What this task involves ▸ Pull every line with "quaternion" from the data below and copy it.

___ Records for this exercise

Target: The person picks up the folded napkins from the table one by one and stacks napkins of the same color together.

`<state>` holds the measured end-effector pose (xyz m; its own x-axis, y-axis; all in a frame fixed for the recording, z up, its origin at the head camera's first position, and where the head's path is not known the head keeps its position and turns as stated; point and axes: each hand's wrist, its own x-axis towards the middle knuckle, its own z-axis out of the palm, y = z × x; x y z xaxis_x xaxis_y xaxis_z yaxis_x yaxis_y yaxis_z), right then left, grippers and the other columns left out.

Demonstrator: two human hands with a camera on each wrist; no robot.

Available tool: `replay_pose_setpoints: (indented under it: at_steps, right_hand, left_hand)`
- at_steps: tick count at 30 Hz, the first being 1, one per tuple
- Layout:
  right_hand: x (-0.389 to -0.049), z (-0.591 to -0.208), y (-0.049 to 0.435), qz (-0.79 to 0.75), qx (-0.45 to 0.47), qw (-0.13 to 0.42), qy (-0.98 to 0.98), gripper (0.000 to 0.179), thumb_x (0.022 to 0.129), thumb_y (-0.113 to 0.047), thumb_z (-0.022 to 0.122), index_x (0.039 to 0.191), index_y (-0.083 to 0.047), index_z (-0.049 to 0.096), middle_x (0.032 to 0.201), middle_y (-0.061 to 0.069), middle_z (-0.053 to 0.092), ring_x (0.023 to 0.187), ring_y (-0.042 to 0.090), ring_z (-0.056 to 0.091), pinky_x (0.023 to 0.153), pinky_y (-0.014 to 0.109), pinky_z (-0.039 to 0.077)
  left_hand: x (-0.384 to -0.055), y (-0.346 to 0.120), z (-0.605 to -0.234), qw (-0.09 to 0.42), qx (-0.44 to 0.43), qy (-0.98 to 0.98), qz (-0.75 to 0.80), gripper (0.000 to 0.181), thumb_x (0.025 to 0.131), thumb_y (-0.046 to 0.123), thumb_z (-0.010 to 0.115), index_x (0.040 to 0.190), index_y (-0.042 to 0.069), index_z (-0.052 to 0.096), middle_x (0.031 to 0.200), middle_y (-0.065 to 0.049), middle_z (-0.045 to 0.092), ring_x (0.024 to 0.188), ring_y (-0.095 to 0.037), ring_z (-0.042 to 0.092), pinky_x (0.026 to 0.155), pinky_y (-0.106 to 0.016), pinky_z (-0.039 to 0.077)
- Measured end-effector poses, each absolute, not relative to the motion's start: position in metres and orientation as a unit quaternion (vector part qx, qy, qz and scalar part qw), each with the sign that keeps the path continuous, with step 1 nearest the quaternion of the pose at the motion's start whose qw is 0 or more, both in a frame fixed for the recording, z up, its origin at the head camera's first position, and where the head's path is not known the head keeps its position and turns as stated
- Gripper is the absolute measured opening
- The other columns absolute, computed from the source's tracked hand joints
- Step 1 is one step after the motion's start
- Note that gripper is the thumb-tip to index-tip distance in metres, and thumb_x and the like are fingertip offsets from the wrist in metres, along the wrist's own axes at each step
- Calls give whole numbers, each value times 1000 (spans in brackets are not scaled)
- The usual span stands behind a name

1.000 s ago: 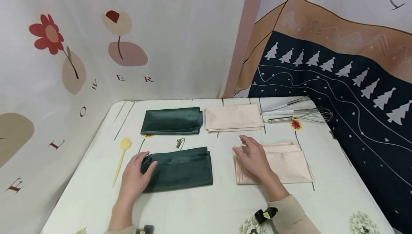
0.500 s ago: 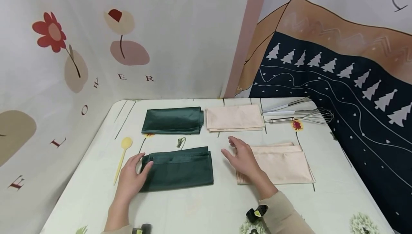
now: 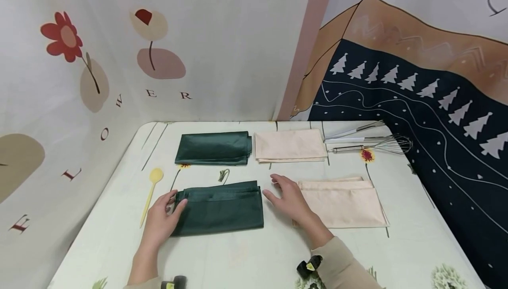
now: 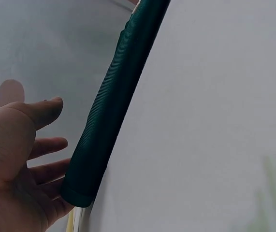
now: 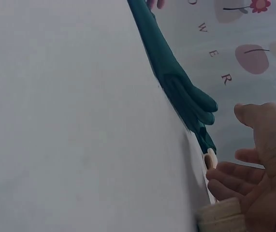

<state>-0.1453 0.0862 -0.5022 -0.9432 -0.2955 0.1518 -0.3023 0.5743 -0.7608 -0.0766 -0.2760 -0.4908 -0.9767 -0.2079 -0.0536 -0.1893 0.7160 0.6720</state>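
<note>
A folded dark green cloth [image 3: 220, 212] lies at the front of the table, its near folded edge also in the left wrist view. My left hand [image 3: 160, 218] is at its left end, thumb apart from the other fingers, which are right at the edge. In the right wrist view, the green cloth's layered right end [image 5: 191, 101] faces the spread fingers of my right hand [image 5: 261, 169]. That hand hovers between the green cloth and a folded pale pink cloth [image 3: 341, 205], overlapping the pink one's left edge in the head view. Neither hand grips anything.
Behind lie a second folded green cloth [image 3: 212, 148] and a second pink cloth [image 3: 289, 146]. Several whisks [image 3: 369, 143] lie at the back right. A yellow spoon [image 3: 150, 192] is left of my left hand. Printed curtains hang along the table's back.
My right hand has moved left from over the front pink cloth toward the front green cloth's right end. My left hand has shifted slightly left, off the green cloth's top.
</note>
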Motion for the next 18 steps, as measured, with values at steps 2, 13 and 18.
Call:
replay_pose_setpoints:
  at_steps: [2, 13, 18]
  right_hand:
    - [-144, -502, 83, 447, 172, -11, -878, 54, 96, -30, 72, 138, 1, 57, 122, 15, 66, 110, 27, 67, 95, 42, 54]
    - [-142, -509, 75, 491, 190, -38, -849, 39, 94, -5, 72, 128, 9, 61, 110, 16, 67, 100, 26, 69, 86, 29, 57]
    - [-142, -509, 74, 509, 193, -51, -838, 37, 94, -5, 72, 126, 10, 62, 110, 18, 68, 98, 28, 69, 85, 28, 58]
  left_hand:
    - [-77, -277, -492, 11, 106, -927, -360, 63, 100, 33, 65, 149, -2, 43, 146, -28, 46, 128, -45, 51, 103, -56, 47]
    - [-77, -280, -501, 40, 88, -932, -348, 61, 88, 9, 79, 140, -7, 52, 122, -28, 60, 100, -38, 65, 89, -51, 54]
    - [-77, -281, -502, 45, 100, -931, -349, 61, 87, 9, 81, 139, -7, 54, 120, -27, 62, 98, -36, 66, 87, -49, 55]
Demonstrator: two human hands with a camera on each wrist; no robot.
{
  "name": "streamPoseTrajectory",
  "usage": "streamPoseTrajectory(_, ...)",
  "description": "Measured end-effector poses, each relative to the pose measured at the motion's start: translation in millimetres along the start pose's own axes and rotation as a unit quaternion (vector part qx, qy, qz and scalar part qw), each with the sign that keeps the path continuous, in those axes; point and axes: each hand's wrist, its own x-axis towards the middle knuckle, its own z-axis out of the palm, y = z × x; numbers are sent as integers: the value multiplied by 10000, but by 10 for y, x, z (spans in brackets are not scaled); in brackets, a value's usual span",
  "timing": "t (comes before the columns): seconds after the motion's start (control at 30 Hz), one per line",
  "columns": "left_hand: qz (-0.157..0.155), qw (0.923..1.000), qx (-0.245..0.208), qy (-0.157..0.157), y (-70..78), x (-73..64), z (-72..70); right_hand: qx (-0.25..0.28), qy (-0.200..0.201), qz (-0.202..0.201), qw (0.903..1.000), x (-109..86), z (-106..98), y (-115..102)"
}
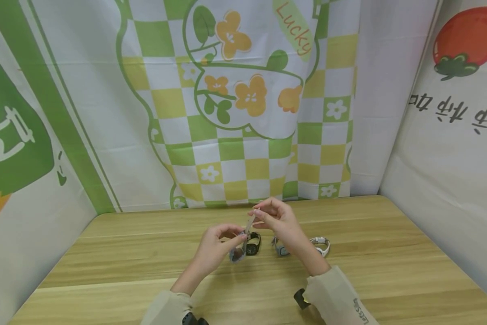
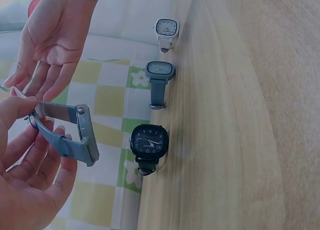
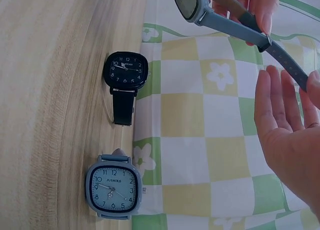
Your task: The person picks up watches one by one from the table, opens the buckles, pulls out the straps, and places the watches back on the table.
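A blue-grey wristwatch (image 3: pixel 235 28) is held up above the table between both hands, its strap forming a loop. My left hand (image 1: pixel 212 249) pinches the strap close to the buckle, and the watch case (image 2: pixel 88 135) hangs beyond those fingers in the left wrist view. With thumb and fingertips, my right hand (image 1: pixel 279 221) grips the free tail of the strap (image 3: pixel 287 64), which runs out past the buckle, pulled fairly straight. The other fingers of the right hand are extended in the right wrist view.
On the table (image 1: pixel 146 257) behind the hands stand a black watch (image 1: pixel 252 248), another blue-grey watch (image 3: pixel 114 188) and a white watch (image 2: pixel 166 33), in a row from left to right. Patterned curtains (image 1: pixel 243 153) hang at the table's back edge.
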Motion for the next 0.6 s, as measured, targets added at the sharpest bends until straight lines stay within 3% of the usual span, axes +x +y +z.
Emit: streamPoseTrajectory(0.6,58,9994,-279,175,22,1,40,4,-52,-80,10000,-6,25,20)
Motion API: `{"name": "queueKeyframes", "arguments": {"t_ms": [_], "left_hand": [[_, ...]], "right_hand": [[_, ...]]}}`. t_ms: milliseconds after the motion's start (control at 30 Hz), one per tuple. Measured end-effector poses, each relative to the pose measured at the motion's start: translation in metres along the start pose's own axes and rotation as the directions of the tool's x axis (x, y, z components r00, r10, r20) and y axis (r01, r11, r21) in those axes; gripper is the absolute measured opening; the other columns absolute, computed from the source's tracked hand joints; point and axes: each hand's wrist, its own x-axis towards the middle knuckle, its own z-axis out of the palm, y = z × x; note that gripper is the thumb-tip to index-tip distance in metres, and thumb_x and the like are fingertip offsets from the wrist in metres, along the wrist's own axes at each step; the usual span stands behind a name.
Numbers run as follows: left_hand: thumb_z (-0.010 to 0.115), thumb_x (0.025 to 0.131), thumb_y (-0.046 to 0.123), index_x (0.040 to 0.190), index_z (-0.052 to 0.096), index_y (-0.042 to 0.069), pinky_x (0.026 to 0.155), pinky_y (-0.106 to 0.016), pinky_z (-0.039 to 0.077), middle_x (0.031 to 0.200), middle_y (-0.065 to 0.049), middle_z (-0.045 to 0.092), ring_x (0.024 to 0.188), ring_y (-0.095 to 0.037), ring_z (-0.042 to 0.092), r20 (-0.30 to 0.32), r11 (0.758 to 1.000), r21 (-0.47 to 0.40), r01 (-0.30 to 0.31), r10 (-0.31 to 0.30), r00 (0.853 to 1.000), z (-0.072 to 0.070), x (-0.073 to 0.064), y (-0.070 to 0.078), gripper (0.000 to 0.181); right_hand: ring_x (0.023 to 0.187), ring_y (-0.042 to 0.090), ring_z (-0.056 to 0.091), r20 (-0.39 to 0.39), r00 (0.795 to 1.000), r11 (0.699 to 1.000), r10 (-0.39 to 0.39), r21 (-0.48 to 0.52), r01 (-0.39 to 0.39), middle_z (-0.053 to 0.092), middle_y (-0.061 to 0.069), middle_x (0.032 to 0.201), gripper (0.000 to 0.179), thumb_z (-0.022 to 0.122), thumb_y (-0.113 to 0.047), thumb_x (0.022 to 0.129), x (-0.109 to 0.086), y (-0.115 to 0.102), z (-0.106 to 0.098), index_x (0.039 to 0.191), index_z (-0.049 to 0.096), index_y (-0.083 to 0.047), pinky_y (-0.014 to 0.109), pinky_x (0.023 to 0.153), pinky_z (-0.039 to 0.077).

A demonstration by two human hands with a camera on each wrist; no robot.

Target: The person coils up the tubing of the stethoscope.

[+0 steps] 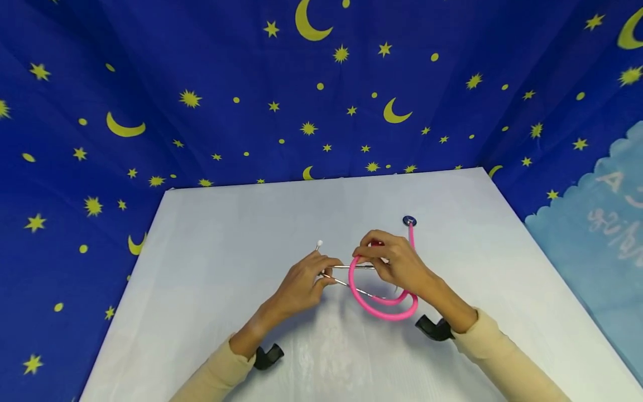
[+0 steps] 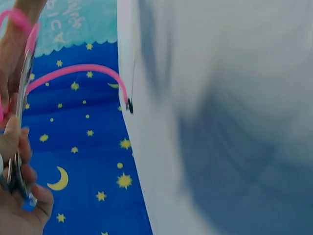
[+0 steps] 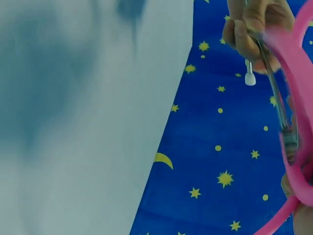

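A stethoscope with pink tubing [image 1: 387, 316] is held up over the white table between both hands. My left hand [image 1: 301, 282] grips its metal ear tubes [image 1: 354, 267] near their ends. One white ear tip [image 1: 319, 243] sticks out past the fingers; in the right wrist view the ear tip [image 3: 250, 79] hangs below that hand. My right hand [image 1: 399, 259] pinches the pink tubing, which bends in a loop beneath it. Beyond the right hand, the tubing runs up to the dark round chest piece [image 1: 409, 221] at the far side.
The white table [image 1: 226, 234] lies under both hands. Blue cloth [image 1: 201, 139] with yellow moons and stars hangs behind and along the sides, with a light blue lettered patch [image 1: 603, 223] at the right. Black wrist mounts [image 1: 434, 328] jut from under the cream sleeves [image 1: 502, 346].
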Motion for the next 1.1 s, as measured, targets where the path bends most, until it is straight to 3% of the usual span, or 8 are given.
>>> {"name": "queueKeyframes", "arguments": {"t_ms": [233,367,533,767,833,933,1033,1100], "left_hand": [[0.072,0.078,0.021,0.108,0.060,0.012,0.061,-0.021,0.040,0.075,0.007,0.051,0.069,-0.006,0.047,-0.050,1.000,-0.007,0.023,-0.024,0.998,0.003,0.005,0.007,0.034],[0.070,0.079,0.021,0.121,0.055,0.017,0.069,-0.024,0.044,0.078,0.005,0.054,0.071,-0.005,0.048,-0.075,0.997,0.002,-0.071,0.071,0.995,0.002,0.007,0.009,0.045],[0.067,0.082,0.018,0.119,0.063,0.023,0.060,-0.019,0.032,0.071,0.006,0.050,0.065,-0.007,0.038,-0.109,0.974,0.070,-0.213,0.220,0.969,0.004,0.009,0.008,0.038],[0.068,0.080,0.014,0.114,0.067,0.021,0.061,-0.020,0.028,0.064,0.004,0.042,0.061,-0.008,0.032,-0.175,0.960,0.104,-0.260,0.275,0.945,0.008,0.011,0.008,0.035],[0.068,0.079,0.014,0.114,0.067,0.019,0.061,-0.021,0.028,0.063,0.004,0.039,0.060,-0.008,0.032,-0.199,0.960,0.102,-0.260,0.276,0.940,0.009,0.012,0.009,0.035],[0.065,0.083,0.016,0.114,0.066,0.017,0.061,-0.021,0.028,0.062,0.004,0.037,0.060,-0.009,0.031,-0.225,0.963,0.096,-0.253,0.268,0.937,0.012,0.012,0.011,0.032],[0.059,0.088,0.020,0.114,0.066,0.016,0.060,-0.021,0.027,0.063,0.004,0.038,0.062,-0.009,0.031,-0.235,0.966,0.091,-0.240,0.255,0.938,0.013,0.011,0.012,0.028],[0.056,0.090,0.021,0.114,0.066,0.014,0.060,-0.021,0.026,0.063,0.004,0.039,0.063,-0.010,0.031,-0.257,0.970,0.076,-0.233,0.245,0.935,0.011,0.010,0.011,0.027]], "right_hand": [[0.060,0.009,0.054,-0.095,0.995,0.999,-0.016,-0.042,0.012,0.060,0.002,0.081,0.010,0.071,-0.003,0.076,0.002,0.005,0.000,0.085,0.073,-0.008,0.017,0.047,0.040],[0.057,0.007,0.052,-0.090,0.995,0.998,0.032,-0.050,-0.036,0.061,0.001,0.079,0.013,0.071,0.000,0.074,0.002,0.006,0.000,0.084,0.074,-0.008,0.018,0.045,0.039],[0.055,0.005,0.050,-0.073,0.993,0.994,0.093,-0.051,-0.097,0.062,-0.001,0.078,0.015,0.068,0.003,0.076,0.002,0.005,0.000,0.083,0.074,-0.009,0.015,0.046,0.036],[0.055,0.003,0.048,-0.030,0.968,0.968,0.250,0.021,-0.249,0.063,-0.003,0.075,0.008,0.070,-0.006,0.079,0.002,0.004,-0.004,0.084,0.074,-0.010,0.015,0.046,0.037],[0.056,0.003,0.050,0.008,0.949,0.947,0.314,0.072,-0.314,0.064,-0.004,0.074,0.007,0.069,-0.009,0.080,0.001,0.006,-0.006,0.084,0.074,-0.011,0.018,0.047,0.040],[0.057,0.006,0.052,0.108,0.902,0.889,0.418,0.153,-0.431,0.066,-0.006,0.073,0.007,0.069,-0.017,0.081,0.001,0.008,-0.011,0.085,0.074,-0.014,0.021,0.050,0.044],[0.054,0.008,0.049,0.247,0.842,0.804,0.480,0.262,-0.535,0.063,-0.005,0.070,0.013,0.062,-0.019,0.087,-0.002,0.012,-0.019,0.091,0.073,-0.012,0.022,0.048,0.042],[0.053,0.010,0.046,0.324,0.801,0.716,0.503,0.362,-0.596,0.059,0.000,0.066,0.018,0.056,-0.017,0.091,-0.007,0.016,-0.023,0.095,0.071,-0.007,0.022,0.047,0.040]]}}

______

Exercise solution ▸
- Measured end-effector poses, each absolute, not relative to the motion's start: position in metres and orientation as a unit quaternion (vector part qx, qy, qz and scalar part qw), each with the sign that keeps the path continuous, with step 1 nearest the quaternion of the pose at the motion's start whose qw is 0 or more, both in a frame fixed for the recording, z up, its origin at the head camera's first position, and where the head's path is not known the head keeps its position and turns as stated
  "description": "Measured end-effector poses, each relative to the pose measured at the motion's start: translation in millimetres along the start pose's own axes and rotation as a unit quaternion (vector part qx, qy, qz and scalar part qw), each with the sign that keeps the path continuous, in those axes; point and axes: each hand's wrist, its own x-axis towards the middle knuckle, its own z-axis out of the palm, y = z × x; numbers are sent as integers: the value multiplied by 10000, but by 10 for y, x, z (spans in brackets are not scaled); in brackets, a value's usual span",

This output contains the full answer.